Auf sein Anliegen macht der Verein seit zwei Jahren mit der Ausstellung "Gefährdete Schönheiten - Dorfkirchen in Brandenburg" aufmerksam, die heute um 18 Uhr im Gotischen Haus, Tannenwaldweg 102, eröffnet wird. Auf großformatigen Fotos sind viele Beispiele der meist schlichten, je nach Vermögen des Gutsherrn aber auch verschwenderisch ausgestatteten Kirchen zu sehen. Zur Eröffnung führt der Vortrag "Brandenburg und seine Kirchenlandschaft" in das Thema ein.

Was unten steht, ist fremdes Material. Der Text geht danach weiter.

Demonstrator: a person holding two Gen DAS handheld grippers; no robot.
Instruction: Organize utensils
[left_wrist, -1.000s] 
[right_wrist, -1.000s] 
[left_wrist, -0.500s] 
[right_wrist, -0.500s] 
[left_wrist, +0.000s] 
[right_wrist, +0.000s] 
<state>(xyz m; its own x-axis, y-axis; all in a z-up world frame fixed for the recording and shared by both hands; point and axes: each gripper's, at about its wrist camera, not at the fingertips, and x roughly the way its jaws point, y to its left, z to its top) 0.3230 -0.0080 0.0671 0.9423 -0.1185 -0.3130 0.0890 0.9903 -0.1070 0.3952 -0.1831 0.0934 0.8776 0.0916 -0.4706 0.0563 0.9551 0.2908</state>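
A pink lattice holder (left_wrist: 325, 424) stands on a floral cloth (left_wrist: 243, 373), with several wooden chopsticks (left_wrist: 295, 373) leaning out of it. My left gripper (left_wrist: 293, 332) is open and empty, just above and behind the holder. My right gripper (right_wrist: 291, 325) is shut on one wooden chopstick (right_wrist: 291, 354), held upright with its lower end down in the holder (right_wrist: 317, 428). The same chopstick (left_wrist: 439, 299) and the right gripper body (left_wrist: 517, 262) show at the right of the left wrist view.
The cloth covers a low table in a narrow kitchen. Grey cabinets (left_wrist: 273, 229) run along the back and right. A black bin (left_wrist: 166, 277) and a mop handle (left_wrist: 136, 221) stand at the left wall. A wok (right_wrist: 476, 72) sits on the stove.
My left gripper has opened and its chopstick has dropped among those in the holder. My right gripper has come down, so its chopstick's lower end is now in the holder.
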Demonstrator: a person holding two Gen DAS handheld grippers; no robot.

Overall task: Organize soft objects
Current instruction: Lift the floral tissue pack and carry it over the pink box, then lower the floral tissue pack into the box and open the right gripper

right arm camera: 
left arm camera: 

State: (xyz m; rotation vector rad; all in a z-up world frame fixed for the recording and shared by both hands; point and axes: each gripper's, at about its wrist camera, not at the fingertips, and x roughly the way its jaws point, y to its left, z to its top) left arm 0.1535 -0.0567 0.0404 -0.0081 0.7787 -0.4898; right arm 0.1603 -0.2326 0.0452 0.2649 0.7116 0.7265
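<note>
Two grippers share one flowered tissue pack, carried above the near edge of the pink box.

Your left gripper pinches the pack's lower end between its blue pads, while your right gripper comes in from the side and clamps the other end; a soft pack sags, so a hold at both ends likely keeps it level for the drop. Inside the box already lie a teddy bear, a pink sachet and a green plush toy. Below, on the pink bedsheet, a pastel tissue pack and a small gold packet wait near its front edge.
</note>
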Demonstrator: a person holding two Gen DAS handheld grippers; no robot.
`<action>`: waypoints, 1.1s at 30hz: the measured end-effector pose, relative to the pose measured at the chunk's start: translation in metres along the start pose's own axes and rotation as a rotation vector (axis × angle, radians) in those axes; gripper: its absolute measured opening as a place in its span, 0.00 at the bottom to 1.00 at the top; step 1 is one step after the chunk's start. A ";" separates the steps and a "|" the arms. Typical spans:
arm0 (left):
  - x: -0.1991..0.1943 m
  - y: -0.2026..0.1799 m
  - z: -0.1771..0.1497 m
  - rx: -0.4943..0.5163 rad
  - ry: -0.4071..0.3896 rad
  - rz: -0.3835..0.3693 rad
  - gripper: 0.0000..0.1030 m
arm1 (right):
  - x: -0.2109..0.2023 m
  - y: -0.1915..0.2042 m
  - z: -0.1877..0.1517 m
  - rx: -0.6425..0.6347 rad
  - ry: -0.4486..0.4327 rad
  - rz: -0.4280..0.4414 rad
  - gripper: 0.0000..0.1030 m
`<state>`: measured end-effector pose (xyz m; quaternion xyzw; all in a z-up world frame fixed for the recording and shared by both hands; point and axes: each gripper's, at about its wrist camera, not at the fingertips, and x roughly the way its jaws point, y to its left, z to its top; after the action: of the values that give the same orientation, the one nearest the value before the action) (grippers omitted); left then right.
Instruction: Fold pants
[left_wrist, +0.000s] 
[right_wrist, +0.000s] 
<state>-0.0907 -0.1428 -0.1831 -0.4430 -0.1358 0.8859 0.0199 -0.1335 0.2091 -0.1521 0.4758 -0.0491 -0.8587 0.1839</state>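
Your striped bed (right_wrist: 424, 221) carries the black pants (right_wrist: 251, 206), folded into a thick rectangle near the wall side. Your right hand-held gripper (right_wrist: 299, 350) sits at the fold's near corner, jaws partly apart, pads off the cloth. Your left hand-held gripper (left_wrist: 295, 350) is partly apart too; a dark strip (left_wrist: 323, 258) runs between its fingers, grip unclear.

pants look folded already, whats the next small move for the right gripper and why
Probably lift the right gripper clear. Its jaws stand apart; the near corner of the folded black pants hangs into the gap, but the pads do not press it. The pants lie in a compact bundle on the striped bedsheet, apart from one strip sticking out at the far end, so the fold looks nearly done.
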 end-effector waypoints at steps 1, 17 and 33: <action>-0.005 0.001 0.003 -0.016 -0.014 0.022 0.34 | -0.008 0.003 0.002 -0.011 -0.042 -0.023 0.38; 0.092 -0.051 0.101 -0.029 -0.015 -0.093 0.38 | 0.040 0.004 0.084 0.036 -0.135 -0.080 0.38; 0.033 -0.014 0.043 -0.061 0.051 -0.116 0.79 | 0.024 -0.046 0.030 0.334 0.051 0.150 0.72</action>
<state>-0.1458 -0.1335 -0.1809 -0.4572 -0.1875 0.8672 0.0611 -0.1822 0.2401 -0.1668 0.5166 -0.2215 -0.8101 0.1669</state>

Am 28. Juni um 19 Uhr steht außerdem ein Lichtbildvortrag mit dem Titel "Wie viele Kirchen braucht das Land? Dorfgemeinschaften kämpfen um ihre Kirche" auf dem Programm.

Die Ausstellung ist bis zum 14. Juli dienstags, donnerstags, freitags und samstags von 14 bis 17 Uhr, mittwochs von 14 bis 19 Uhr und sonntags von 12 bis 18 Uhr zu sehen.